Mr. Justice Campbell

delivered the opinion of the court:

Plaintiffs, who are owners of two' adjoining, five-acre tracts of land situate in the city of Denver,designated in the record as lots 5 and 6, and who also claim to be owners, through their grantors, of an independent appropriation of the right to the use of water for irrigating these tracts, and to utilize the same through a ditch- belonging to the defendant city, brought this action against defendants, the city council of Denver and its board of park commissioners, who have immediate supervision and control of the City ditch, to restrain defendants from doing certain acts which it is alleged they are about to do, or by a mandatory writ compel them to make such changes in their plans already carried out, which, unless the appropriate relief is given, will result in depriving plaintiffs of their alleged water right.
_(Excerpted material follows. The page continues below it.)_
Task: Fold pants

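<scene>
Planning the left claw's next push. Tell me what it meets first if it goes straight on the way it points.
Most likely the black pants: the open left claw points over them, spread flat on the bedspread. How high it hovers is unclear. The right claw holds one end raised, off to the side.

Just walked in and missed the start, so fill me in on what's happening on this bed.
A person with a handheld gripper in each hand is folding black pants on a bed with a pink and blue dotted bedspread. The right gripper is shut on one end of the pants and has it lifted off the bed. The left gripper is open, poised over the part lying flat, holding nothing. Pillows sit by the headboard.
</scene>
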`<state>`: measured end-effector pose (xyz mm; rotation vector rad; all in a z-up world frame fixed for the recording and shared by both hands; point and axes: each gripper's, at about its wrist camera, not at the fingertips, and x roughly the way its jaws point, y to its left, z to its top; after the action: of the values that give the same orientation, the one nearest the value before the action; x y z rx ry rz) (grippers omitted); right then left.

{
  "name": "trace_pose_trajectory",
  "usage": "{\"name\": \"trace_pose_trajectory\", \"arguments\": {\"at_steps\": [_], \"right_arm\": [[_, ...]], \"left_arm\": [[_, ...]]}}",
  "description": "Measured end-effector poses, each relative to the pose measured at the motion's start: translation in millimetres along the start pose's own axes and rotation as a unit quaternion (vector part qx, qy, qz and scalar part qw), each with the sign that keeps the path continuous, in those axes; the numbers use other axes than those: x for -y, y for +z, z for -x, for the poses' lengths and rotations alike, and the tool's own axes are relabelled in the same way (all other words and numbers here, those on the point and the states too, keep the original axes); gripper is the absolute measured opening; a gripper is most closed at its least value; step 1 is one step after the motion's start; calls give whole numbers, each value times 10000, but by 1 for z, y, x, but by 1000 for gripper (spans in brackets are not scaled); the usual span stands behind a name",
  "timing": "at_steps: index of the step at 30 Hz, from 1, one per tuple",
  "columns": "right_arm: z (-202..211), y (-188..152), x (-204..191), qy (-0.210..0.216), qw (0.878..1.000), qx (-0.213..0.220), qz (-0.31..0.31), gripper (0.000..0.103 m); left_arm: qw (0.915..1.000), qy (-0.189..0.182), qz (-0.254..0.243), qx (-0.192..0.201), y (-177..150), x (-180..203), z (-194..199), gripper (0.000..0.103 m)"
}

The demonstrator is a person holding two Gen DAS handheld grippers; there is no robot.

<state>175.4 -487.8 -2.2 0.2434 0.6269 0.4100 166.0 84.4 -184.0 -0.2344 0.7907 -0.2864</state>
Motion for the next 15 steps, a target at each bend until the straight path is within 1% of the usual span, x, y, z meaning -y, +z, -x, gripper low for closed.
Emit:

The defendants, answering, deny that plaintiffs are appropriators of any water through the City ditch, and allege that defendants ’ threatened, or completed, acts in relation to the City ditch, which plaintiffs charge are wrongful, are only such acts as they, owners and controllers of the same, have a perfect legal right to perform. Upon the final hearing the [389]*389court found the issues for plaintiffs, and the decree went accordingly, from which defendants áre here with this writ of error.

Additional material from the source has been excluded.